Data Minioning and Mining : September 2014

Over the past decade, video games have undergone a change in the way that they are sold and marketed to consumers. Games have gone from physical packaged goods being sold exclusively through retail stores to an instant download, subscription based model accessible directly on your gaming device. The concept of gaming itself has shifted from playing with friends on your couch to playing with millions of players online around the world.

Bill Grosso, Principal consultant at Osolog LLC, gave a webinar detailing some of these changes in the gaming industry and how analytics can be used by game studios to better understand its customers and in turn build better games. The hope being, with the power of analytics, game studios will be able to capitalize on the growth in the gaming industry which is now a 20 billion dollar industry in the North American market alone.

Zynga, a leading online game developer, which builds its games on social media platforms, provided the infographic on the left about the kind data that is being generated in its systems. Developers like Zynga have begun to build some form of social interaction directly into its games from in game chat functionality to providing “share” options to users through Facebook or Twitter.

An interesting observation to note is many of these gaming companies used to use MySQL databases but as the size of the data quickly grew, data warehouses could not handle the load and a lot of ETL operations would take about 24 hours to complete. Scaling the MySQL instances vertically didn't help as well.

It turned out Hadoop was a natural solution to their problems because of its following qualities:

Cost effective
Scalable
Open Source
Quick execution

Now that they could store all this information the next question for game companies was what to do with the massive amounts of user generated data that they were collecting?

Listed below are some of the possible use cases for this data:

1. Enhanced Customer Experience

Facebook is a popular gaming platform for casual games which has an inherently wide consumer base. But for a game to be popular on this platform it needs to ensure that the needs of the people playing it are addressed in order for consumers to continue playing the game. Zynga used the data they collected from the original Farmville to make "animals" the central character in the next version of the game.
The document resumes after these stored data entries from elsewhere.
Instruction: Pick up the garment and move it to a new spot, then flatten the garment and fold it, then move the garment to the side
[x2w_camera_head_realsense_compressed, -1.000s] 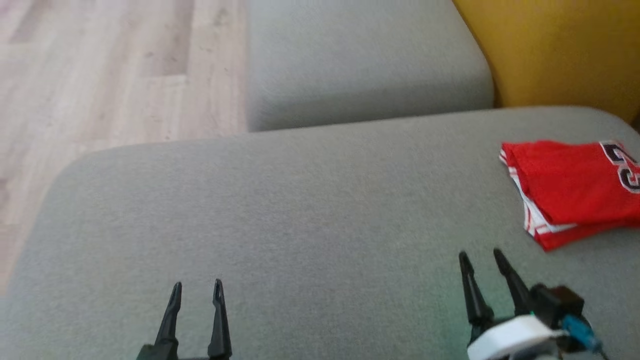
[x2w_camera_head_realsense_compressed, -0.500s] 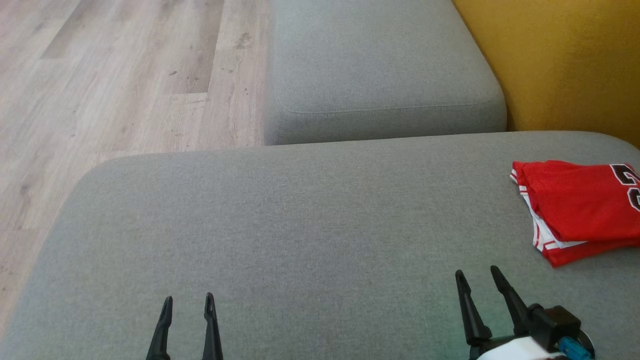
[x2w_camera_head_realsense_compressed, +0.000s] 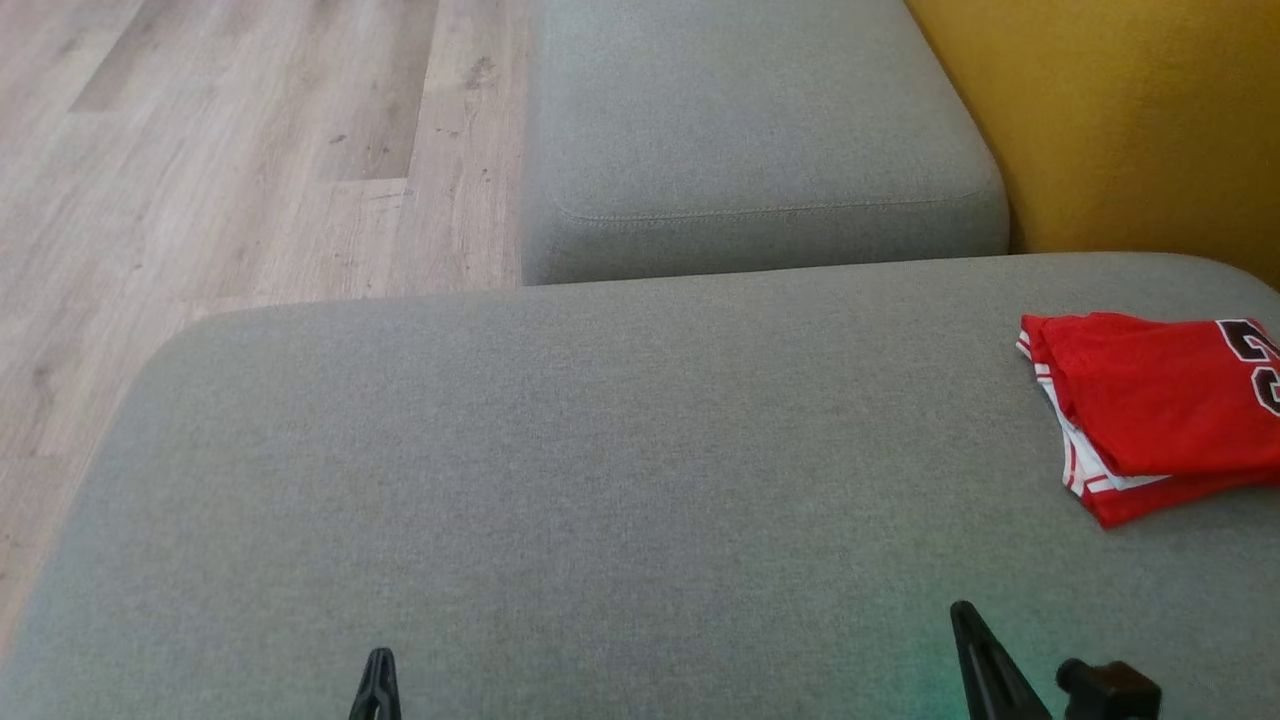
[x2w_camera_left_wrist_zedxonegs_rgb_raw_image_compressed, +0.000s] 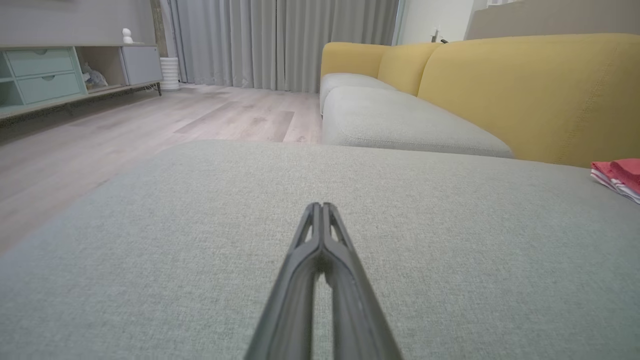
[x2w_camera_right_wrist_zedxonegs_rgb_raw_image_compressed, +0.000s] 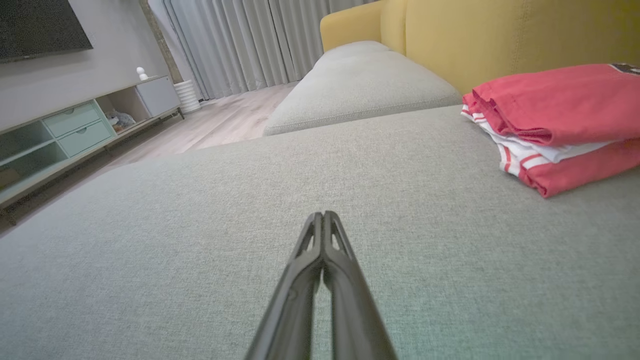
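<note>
Folded red garment (x2w_camera_head_realsense_compressed: 1150, 410) lies at the right edge of the grey seat cushion (x2w_camera_head_realsense_compressed: 600, 450) beside the yellow backrest (x2w_camera_head_realsense_compressed: 1100, 120), long axis crosswise, ahead-right of the nearer right end effector (x2w_camera_right_wrist_zedxonegs_rgb_raw_image_compressed: 324, 215), which, like the left end effector (x2w_camera_left_wrist_zedxonegs_rgb_raw_image_compressed: 322, 205), is pressed together and empty, with no obstacle between.
</note>
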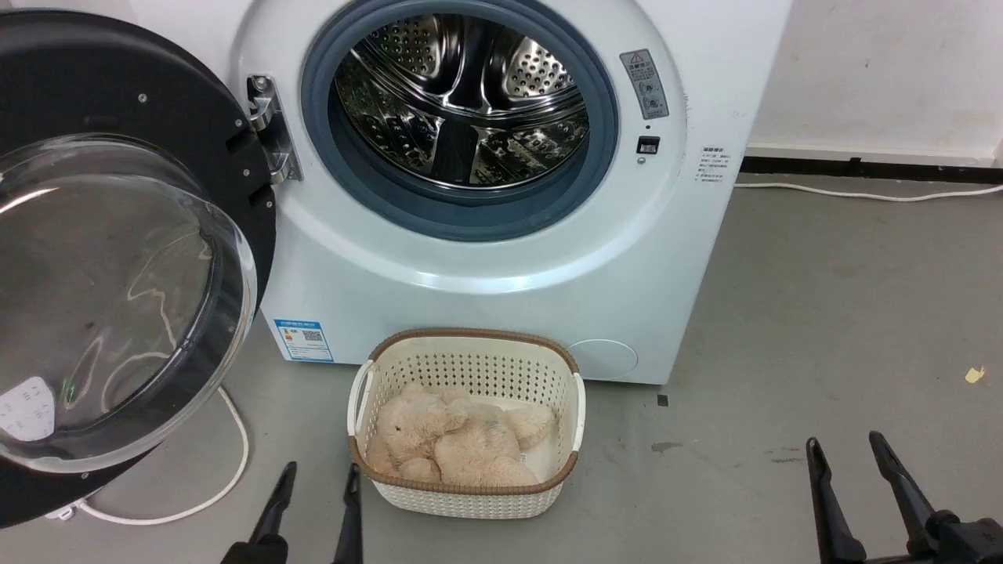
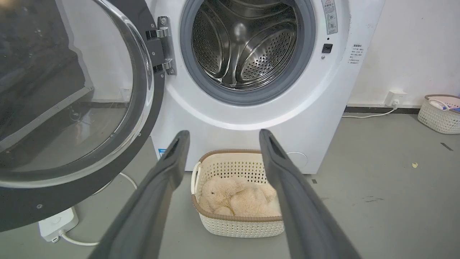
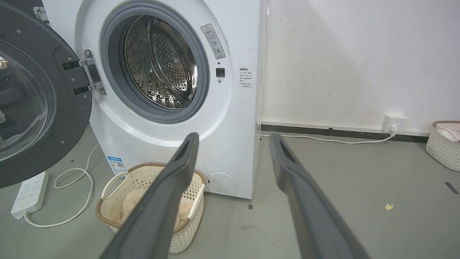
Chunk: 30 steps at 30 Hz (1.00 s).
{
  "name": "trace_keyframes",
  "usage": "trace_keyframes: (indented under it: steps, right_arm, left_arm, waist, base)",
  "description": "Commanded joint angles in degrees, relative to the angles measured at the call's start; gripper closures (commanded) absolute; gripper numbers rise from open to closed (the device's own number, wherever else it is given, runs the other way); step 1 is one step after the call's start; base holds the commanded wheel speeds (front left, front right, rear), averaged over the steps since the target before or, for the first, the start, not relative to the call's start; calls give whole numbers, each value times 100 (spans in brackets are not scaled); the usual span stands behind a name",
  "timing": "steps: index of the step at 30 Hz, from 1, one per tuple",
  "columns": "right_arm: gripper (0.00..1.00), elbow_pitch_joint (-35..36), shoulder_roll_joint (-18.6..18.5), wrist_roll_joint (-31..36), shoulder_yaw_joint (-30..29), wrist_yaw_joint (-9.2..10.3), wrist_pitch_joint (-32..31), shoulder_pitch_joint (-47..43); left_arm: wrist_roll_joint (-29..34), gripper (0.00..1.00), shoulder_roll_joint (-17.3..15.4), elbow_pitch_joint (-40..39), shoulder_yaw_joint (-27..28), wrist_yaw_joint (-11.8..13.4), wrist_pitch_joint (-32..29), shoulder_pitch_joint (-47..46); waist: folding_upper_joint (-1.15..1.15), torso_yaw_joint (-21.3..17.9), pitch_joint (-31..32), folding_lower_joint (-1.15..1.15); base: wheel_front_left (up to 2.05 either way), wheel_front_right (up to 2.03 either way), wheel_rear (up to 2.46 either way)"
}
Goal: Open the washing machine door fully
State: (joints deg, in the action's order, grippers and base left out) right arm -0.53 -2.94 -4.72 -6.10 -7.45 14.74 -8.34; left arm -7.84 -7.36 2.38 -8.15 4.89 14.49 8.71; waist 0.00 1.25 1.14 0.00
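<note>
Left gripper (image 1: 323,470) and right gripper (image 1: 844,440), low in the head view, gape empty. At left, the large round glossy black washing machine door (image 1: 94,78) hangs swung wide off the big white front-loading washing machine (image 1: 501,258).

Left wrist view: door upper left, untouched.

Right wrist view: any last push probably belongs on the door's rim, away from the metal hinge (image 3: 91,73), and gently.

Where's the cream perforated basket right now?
Head view, lower centre: the cream perforated basket sits on the floor before the white washing machine, just right of the left gripper.
</note>
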Motion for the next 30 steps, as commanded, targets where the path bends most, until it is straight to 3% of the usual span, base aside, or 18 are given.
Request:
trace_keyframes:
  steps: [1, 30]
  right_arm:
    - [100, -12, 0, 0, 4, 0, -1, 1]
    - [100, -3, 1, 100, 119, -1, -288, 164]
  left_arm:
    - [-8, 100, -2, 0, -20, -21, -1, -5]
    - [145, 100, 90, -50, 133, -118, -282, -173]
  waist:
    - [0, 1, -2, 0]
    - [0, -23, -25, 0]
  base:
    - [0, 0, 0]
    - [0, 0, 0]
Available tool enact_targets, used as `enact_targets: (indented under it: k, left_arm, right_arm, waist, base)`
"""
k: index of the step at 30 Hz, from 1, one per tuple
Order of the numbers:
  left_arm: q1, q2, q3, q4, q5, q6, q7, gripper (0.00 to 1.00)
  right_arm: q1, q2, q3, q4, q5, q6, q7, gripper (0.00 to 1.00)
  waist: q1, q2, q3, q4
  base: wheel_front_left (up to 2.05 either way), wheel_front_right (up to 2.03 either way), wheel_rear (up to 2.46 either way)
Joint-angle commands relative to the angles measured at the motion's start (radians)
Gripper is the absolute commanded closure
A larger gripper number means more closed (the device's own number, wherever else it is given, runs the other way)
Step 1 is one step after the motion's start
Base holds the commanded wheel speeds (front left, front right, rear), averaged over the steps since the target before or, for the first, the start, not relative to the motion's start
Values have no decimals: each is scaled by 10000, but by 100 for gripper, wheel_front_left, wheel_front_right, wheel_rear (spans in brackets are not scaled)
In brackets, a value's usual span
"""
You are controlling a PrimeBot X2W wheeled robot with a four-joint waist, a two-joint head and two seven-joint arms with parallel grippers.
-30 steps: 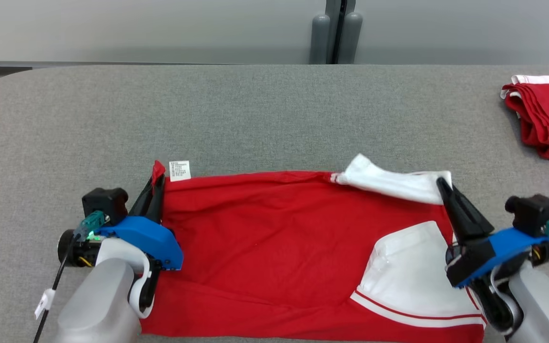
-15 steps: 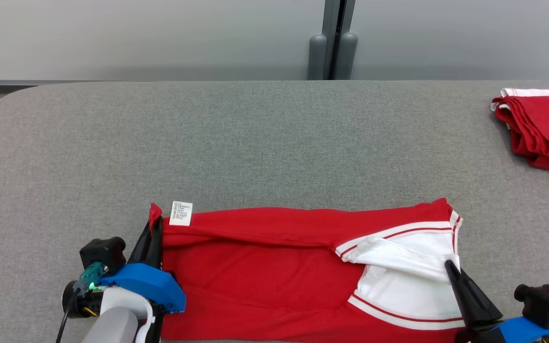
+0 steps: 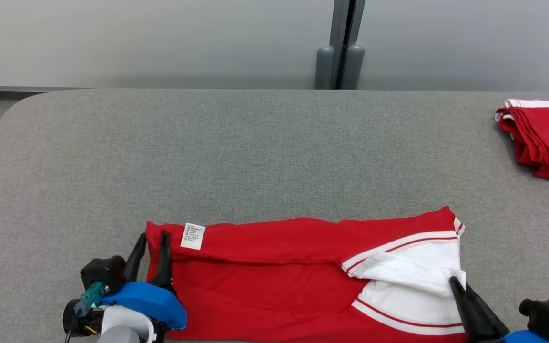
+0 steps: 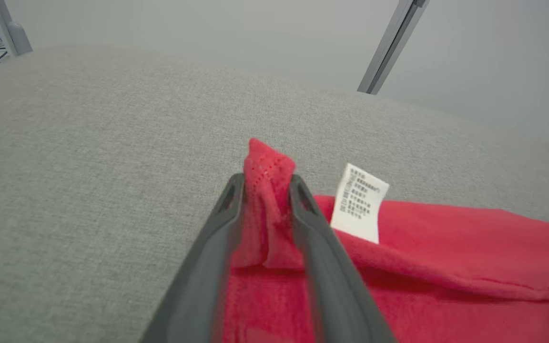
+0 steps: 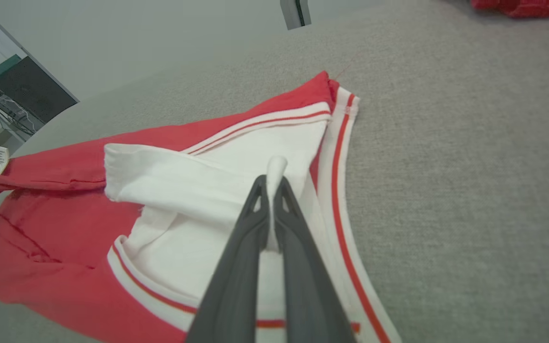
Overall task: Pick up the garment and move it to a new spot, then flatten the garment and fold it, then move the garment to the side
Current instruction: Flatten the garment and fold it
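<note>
Red with a white panel at one end, the garment (image 3: 274,276) lies as a long band along the near edge of the grey, cloth-covered counter (image 3: 255,157), running from left to right. At its left end the left gripper (image 3: 152,237) stands with its two dark fingers apart. In the left wrist view a small bunched corner of red cloth rises between them, and one finger lies outside the hem over the bare counter. Just beside that corner, a white care label (image 4: 360,204) with dark print sticks up from the hem. At the right end the right gripper (image 5: 270,178) has its fingers pressed together on a thin fold of the white panel (image 3: 412,267), with a tip of white cloth poking out past the fingertips. White trim with a thin red stripe edges this panel, and a loose white flap lies folded across it. Beyond the garment the counter stretches away bare to its far edge. At the far right, well apart from the garment, sits a folded pile of red cloth (image 3: 546,143) with a white edge on top. Behind the counter stands a pale grey wall with a dark vertical post (image 3: 340,66).
</note>
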Motion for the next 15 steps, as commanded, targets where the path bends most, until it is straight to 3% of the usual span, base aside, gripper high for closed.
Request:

In the data that they collected, they found that people interacted a lot with "animals" in the first version of Farmville and this prompted the change in version 2.0.

Riot games which owns the successful "League of Legends" franchise made significant changes to their game client based on data collected from its users. Certain components of the client which were loading slowly on user’s computers and were re-written to reduce this delay.

2. Increased sales

Virtual item sales are a major revenue generator for online games. Companies sell their merchandise through in game shops based on user behavior within the game. Dota 2 which is an online game, is offered free of cost for users to play. But the revenue earned through Dota 2 comes from sale of in game "virtual items" that users can buy and equip to personalize their in game characters.

3. Increased player engagement

Based on data collected from user behavior gaming companies can make decisions on how engaging the game is for the user. If a specific scenario in the game is very difficult and has a lot of users dropping out, the company can incorporate this insight when it makes decisions while redesigning the game.

As we look at these statistics one thing stands out, video games are massively "data bloated" and with the increased adoption of Hadoop and NoSQL, game companies will be able to meet the growing needs of their customer and make better business decisions.

To conclude, here's a video of Barry Sohl, CTO of Buffalo Studios talking about how analyzing game data helped their studio address their conversion goals.

References:

http://www.bigdata-startups.com/BigData-startup/zynga-is-a-big-data-company-masqueraded-as-a-gaming-company/#!prettyPhoto

http://www.qubole.com/big-data-gaming-industry/

http://www.slideshare.net/StampedeCon/big-data-at-riot-games-using-hadoop-to-understand-player-experience-stampedecon-2013?related=1

When the Big Bee of Big Data buzzes around you, so do the other drones that stay within the Hive. Before, we get to the queen herself, we decided to pick one of others today, and let it sting it’s way once again through the Internet. As the Data Minion Team, this is our very first blog and we dedicate it to NoSQl Databases - Couchdb and Mongodb.

The MIS 586 Big Data class emphasizes the use of MongoDB and we decided to go ahead and find out what could have been the possible pros and cons of using this NoSQL database over the one's of its kind in the class. Just letting curiosity be our guide! :)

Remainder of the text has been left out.